_WHAT NEEDS TO BE DONE_:
Reproduce the listing below exactly, beginning with its first line and ending with the line that holds "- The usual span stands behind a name"; pictures are not part of the copy.
++++++
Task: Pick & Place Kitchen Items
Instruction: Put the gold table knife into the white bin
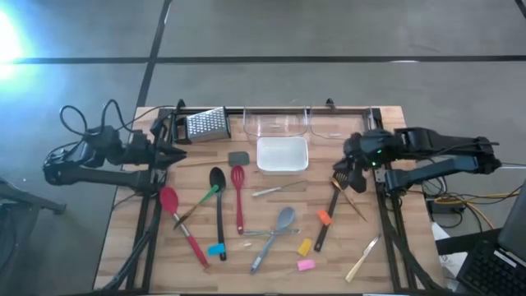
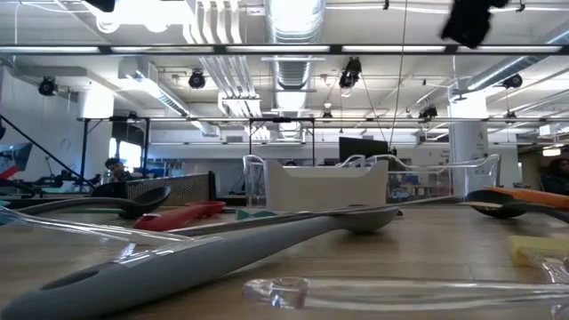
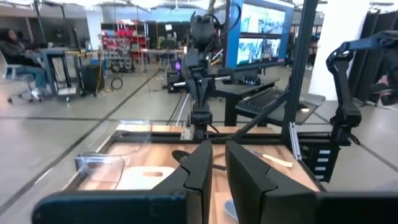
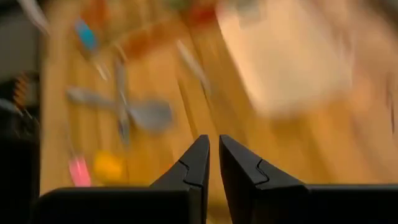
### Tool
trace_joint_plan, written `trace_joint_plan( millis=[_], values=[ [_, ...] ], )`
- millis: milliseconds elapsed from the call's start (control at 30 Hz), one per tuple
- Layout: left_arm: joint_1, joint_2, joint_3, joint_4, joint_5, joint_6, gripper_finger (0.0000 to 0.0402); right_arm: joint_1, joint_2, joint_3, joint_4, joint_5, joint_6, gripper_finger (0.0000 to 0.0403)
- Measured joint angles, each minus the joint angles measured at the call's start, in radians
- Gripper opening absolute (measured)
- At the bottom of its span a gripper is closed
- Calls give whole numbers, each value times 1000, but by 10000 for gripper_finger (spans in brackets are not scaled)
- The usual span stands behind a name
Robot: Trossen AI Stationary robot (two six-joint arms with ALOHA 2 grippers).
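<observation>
Long-handled utensils (image 1: 238, 201) in red, black and grey lie scattered mid-frame on the tabletop (image 1: 386, 255); both grippers' fingers (image 3: 202, 171) are pressed nearly together, empty.

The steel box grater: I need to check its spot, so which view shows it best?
The high view: the steel box grater lies whole at the table's far left, beside the clear bins. In the low view only a dark meshed shape at left may be it; the wrist views do not show it.
</observation>
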State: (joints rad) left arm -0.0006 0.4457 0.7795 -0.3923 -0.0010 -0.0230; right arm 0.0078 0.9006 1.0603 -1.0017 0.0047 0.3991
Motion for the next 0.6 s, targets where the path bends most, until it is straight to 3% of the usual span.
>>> trace_joint_plan(
  millis=[133, 233, 433, 600],
  values=[
    [0, 38, 0, 2, 0, -6, 53, 61, 23, 6, -282, 80, 217, 34],
    [0, 65, 0, 23, -1, 25, 53, 141, 17, -46, -376, 141, 392, 34],
    [0, 111, 0, 26, -4, 45, 53, 264, -12, -176, -278, 179, 612, 34],
    [0, 121, 0, 25, -5, 49, 53, 312, -6, -255, -179, 140, 705, 34]
  ],
)
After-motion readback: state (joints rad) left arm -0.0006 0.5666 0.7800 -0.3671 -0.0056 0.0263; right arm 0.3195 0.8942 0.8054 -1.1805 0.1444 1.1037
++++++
_ANSWER BELOW_:
Task: Pick & Place Kitchen Items
Instruction: Put the gold table knife into the white bin
### Tool
trace_joint_plan, written `trace_joint_plan( millis=[_], values=[ [_, ...] ], )`
- millis: milliseconds elapsed from the call's start (control at 30 Hz), one per tuple
- Layout: left_arm: joint_1, joint_2, joint_3, joint_4, joint_5, joint_6, gripper_finger (0.0000 to 0.0402); right_arm: joint_1, joint_2, joint_3, joint_4, joint_5, joint_6, gripper_finger (0.0000 to 0.0403)
- Measured joint angles, each minus the joint angles measured at the call's start, in radians
- Gripper opening absolute (measured)
- At the bottom of its span a gripper is closed
- Calls give whole numbers, each value times 1000, but by 10000 for gripper_finger (spans in brackets are not scaled)
- The usual span stands behind a name

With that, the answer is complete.